Dobbiamo fare in modo che gli alunni comprendano. Ogni volta che insegniamo frasi e facciamo delle attività, cerchiamo di spezzare, illustrare ed essere certi che gli alunni afferrino ciò che stiamo dicendo, legando i significanti ai significati (almeno globalmente).
Una sequela di frasi incomprensibili non sono altro che rumore, potrebbero essere pronunciati in inglese o ostrogoto senza che ciò faccia alcuna differenza.
Piu’ che l’attenzione alla forma, alla grammatica, accertatevi che lo studente comprenda il significato di ciò che state dicendo: contestualizzate, usate la TPR, le immagini, il mimo…ma assolutamente state attenti che ogni frase corrisponda ad una immagine o concetto chiaro nella testa del discente.
Principio 3: orientare l’attività parzialmente anche alla forma
Non è in contraddizione con quanto detto prima. La lingua è un codice, che per veicolare un significato si serve di svariati significanti (le parole) e di regole che le legano tra loro.
Non si richiede di declamare le regole (non serve quasi a nulla), ma di notare le strutture.

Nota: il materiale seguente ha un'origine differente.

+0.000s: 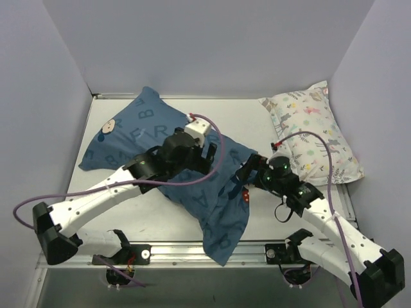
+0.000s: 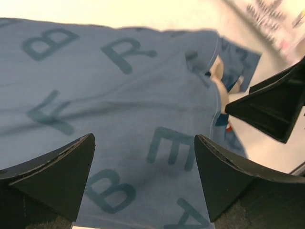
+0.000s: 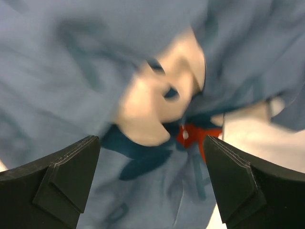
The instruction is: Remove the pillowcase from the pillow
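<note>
The soft, dark teal-blue fabric pillowcase, printed with darker capital letters, lies across the middle of the white surface, one end reaching the near edge. The left hand hovers over it, fingers spread wide, gripping nothing. The right hand – just beside the left – is equally wide and empty above the case's opening. A pale bulge there, probably the plump white pillow, shows only in blur. A smaller animal-print pillow sits far right.
</note>
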### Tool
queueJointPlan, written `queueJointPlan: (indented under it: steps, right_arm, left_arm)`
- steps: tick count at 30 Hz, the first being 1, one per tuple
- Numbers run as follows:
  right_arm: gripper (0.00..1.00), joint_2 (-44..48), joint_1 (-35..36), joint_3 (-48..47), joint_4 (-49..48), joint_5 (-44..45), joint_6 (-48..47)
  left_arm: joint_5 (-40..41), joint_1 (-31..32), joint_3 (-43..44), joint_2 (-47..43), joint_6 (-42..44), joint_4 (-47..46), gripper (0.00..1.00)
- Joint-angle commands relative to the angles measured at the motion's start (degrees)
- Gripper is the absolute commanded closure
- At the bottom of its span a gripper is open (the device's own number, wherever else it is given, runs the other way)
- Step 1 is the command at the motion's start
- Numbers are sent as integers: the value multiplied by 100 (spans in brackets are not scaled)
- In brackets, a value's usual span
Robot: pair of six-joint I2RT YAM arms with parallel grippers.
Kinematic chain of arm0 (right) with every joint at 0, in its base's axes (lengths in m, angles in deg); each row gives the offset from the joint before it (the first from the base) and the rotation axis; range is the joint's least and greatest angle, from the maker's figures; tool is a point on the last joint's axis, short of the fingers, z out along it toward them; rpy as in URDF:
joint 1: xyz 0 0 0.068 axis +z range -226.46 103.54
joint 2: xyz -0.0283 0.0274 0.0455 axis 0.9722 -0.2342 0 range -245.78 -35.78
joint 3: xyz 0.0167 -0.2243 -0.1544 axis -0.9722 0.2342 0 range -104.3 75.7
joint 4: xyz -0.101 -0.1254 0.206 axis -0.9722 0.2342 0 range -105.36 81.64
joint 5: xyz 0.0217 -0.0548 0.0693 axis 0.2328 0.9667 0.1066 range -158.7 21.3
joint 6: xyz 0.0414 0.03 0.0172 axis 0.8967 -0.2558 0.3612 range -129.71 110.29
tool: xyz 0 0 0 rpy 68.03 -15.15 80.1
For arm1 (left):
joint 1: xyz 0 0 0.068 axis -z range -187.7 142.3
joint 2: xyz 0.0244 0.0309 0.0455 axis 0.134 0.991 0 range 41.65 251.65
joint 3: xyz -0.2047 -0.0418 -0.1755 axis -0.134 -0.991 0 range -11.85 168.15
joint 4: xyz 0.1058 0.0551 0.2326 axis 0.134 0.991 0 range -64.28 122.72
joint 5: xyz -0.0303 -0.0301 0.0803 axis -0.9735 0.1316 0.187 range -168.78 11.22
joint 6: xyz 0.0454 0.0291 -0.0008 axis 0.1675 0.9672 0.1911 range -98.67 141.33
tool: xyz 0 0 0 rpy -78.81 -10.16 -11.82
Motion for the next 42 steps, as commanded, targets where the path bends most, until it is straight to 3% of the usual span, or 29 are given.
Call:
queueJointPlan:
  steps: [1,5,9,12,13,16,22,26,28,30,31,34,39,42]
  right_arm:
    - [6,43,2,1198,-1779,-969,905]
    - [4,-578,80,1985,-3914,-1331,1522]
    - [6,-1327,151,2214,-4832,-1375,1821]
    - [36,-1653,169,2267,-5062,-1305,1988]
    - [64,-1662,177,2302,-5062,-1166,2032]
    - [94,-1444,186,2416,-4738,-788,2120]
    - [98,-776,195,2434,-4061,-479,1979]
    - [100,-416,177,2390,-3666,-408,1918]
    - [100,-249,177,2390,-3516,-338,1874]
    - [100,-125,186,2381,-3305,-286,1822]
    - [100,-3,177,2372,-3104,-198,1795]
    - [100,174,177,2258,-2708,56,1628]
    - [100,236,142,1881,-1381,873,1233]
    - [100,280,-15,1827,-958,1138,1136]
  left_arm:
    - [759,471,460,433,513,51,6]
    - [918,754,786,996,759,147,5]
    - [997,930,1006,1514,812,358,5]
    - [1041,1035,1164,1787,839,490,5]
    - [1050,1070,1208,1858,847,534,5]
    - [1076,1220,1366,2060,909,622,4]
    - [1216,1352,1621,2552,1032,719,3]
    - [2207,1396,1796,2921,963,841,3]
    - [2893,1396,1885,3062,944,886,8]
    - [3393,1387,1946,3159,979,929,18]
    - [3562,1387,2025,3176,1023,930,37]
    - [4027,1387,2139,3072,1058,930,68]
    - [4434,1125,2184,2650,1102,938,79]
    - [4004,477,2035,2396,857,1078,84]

E qui torniamo al punto 1: si insegnano le frasi e si fanno notare, si elicitano, si chiedono di riprodurre gli elementi di sintassi: l’ordine delle parole, la presenza o meno di ausiliari etc…i discenti devono “notare” che certi significati vengono veicolati da frasi con una certa forma (per esempio, il significato interrogativo, oltre che dalla intonazione, è segnalato da una frase con un diverso ordine di parole).
Principio 4: l’istruzione linguistica deve essere finalizzata alla competenza implicita
La lingua è una procedura in larga parte automatica, come andare in bicicletta. Noi non impariamo ad andare in bici pensando in ogni istante a cosa faremo o stiamo facendo. Noi inforchiamo la bici in modo automatico.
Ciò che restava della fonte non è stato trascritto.